Folgende Kräuter lassen sich gut auf dem Balkon oder im Zimmer heranziehen:

Basilikum, Bohnenkraut, Borretsch, Dill, Oregano, Estragon, Kerbel, Kresse, Lavendel, Majoran, Petersilie, Pimpinelle, Portulak, Rosmarin, Salbei, Sauerampfer, Schnittlauch, Thymian, Tripmadam und Zitronenmelisse.

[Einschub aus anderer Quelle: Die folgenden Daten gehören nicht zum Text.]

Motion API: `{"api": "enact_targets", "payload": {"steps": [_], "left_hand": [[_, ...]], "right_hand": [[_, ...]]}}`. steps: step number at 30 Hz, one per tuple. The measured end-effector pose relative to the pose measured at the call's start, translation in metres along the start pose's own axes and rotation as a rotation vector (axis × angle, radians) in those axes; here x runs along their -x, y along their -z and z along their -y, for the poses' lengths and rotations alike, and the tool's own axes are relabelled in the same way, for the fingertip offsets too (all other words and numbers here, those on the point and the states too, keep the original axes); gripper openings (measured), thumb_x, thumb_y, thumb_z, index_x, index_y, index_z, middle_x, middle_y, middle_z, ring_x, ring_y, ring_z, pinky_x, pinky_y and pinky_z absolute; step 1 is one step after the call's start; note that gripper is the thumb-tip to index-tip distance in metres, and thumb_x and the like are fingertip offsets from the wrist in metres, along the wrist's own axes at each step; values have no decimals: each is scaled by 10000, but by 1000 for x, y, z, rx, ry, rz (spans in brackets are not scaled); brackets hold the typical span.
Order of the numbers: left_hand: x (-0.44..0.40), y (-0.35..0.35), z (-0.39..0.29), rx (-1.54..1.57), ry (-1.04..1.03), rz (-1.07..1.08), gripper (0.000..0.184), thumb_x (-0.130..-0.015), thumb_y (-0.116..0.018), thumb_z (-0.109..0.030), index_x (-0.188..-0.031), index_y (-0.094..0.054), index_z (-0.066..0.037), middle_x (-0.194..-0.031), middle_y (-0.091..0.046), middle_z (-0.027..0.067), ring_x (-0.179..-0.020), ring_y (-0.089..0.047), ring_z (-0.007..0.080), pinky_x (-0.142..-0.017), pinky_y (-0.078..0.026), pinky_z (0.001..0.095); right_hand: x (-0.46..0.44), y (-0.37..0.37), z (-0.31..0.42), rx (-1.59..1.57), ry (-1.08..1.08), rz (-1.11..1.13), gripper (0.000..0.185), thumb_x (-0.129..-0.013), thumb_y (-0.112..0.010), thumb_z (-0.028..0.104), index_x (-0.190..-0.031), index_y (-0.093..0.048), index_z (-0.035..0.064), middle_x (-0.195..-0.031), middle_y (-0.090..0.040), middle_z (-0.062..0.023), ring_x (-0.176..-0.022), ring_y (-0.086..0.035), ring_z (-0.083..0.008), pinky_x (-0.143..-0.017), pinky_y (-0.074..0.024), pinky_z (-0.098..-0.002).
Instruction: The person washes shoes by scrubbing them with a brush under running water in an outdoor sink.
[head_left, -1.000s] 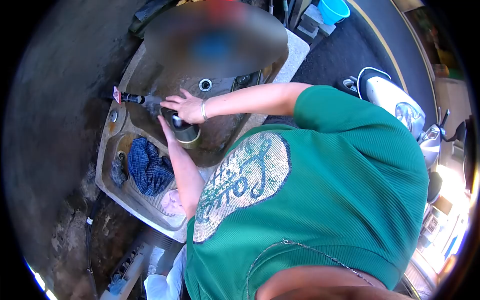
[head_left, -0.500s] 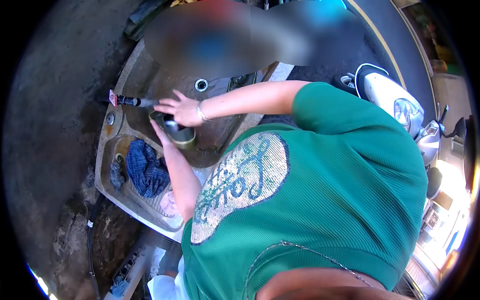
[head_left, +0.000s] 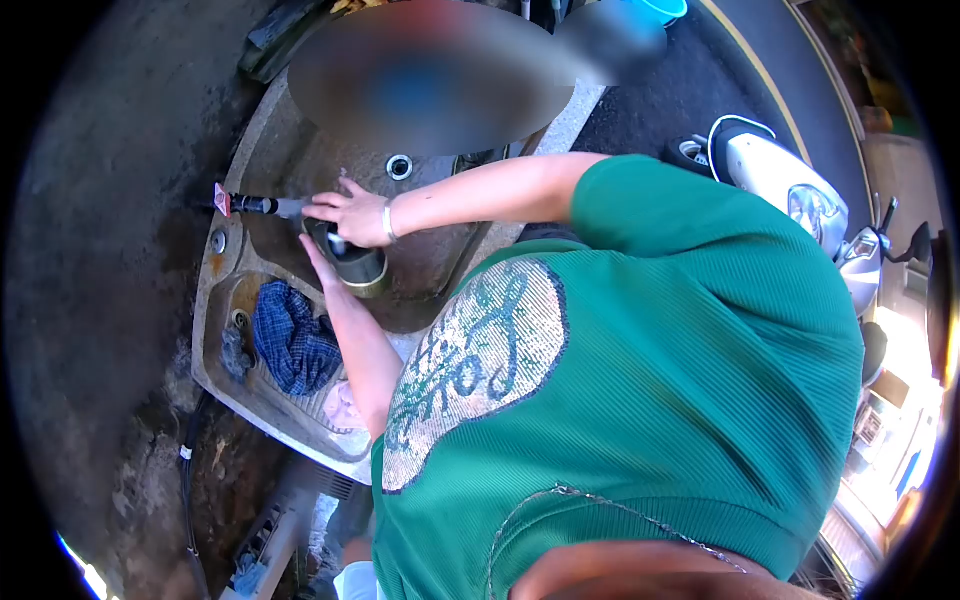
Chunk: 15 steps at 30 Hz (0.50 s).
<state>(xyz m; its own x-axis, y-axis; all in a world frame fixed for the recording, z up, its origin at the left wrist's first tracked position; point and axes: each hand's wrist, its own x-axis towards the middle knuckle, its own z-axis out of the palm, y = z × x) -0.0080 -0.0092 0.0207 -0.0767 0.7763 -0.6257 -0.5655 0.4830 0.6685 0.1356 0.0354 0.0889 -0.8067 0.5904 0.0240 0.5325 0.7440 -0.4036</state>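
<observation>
My left hand (head_left: pixel 320 262) lies along the near left side of a dark round pot (head_left: pixel 362 268) and holds it tilted in the stone sink (head_left: pixel 440 220). My right hand (head_left: pixel 352 216), with a bracelet at the wrist, rests over the pot's upper part with its fingers spread. Something shiny shows beneath this palm, too small to make out. The black tap (head_left: pixel 252 204) with a pink handle points at the hands, and water runs from it close to my right fingertips.
A side basin holds a blue checked cloth (head_left: pixel 292 340) and a pink cloth (head_left: pixel 343 406). A round drain (head_left: pixel 399 167) lies in the sink. Beyond the sink are a blurred area, part of a turquoise bucket (head_left: pixel 668 8) and a parked scooter (head_left: pixel 795 190).
Both hands and the pot have shifted slightly left in view. My left hand stays at the pot's side, and my right hand remains over it with spread fingers.
</observation>
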Motion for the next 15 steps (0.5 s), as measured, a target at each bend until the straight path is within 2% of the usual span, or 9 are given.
{"api": "enact_targets", "payload": {"steps": [1, 2, 3, 6, 7, 10, 13, 14, 15], "left_hand": [[11, -6, -10, -36, -7, -4, 758, -826, -197, -705, -1438, -184, -257, -1428, -306, 101, -1279, -347, 313, -999, -344, 477], [14, 1, -16, 171, 94, 83, 729, -859, -177, -672, -1432, -226, -223, -1449, -276, 102, -1314, -293, 319, -1053, -280, 485], [18, 6, -14, 200, 100, 94, 718, -873, -210, -650, -1432, -228, -199, -1442, -287, 110, -1309, -304, 309, -1053, -282, 479], [9, -13, 3, 52, 7, 14, 721, -893, -238, -621, -1431, -222, -142, -1436, -301, 101, -1295, -325, 303, -1044, -304, 448], [-14, 5, 15, 122, 80, 33, 675, -913, -214, -582, -1432, -205, -150, -1413, -327, 105, -1234, -407, 286, -987, -378, 407], [-13, 9, 19, 11, -85, 68, 690, -891, -237, -611, -1435, -197, -188, -1422, -314, 92, -1236, -408, 267, -981, -384, 404], [13, 15, -1, 207, 56, 213, 659, -883, -244, -610, -1436, -185, -257, -1434, -290, 92, -1262, -379, 261, -978, -381, 442], [5, 16, 1, 120, 19, 155, 661, -890, -239, -599, -1434, -204, -226, -1427, -309, 95, -1263, -376, 279, -985, -376, 441], [17, -14, -3, 31, -20, 1, 713, -885, -245, -620, -1429, -231, -160, -1453, -273, 104, -1314, -296, 298, -1056, -283, 455]], "right_hand": [[12, 15, 7, -39, 53, 67, 243, -720, -610, 175, -918, -709, 74, -1465, -241, -95, -1354, -183, -297, -1041, -160, -624], [17, 16, 8, -132, 107, 62, 267, -696, -625, 163, -924, -703, 47, -1469, -233, -95, -1354, -183, -300, -1041, -169, -618], [19, 17, 7, -95, 137, 65, 241, -698, -628, 166, -903, -711, 70, -1465, -242, -96, -1353, -188, -298, -1035, -179, -623], [2, 9, -6, 108, 43, -28, 202, -725, -604, 189, -875, -725, 128, -1471, -239, -85, -1352, -198, -291, -1027, -184, -631], [-7, -2, -11, 94, -52, 26, 206, -734, -594, 193, -879, -725, 127, -1473, -240, -75, -1350, -202, -290, -1026, -184, -632], [11, 6, -3, 16, 83, 52, 234, -719, -611, 186, -898, -715, 79, -1470, -245, -76, -1349, -197, -299, -1031, -191, -622], [28, 18, 5, -136, 184, 33, 221, -705, -618, 185, -861, -716, 63, -1456, -270, -91, -1349, -203, -307, -1023, -206, -628], [24, 16, 1, -52, 150, -4, 202, -702, -615, 181, -836, -718, 70, -1455, -271, -92, -1348, -207, -307, -1022, -200, -633], [17, 6, -5, 26, 116, -38, 184, -699, -613, 178, -810, -719, 77, -1454, -273, -93, -1347, -210, -308, -1020, -194, -638]]}}
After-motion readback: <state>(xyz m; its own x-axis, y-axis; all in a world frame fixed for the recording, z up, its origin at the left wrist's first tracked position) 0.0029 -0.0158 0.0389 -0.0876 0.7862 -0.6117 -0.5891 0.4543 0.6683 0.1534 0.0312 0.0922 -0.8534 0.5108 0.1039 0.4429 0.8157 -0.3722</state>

Gekaufte Kräuter umtopfen!
Einige dieser Kräuter werden in den Gemüseabteilungen der Supermärkte in Töpfen angeboten. Sie sind eigentlich zum schnellen Verbrauch gedacht und stehen deshalb in relativ kleinen Töpfen mit wenig Erde. Will man sie weiter kultivieren, sollte man sie möglichst bald in einen größeren Topf pflanzen und zunächst nicht beernten, damit sie genügend Blattmasse bilden können, um weiter zu wachsen.
Voraussetzungen für den Kräuteranbau im Zimmer sind ein helles Fensterbrett und ausreichende Feuchtigkeit. Der mobile Kräutergarten hat nach etwa zwölf Wochen eine Größe erreicht, bei der man Blätter und Triebe fortlaufend schneiden kann.
Kräuter selber ziehen
Mit etwas Geduld kann man sich seine Kräuter aber auch gut selbst heranziehen. Neben Saatgut benötigt man Töpfe, Anzuchterde mit Sand gemischt oder spezielle Kräutererde, Etiketten und eventuell Gefrierbeutel.
Licht- oder Dunkelkeimer
Die Aussaat der Kräuter ist einfach, es ist jedoch darauf zu achten, ob es sich um Licht- oder Dunkelkeimer handelt.
Saatgut von Lichtkeimern, wie Basilikum, Bohnenkraut, Oregano, Estragon, Majoran, Thymian und Zitronenmelisse, darf nicht mit Erde bedeckt werden. Allenfalls Zeitungspapier ist als Abdeckung gegen Feuchtigkeitsverlust erlaubt, bis die Keimung erfolgt ist.
Saatscheiben  – eine pfiffige Idee
Zwischen zwei dünnen Lagen Vliespapier liegen die Saatkörner genau im richtigen Abstand. Die Saatscheiben haben einen Durchmesser von beispielsweise 8 cm und passen genau auf einen 8-cm-Topf. Dieser wird mit Erde gefüllt, die Saatscheibe wird aufgelegt und eventuell dünn mit Erde bedeckt. Angießen, fertig. Jetzt muss nur noch auf gleichmäßige Feuchtigkeit geachtet werden. Das mühsame Vereinzeln kann man sich sparen.
Später kann man die Kräuter in den Garten oder Balkonkasten pflanzen oder auf der Fensterbank stehen lassen und davon ernten.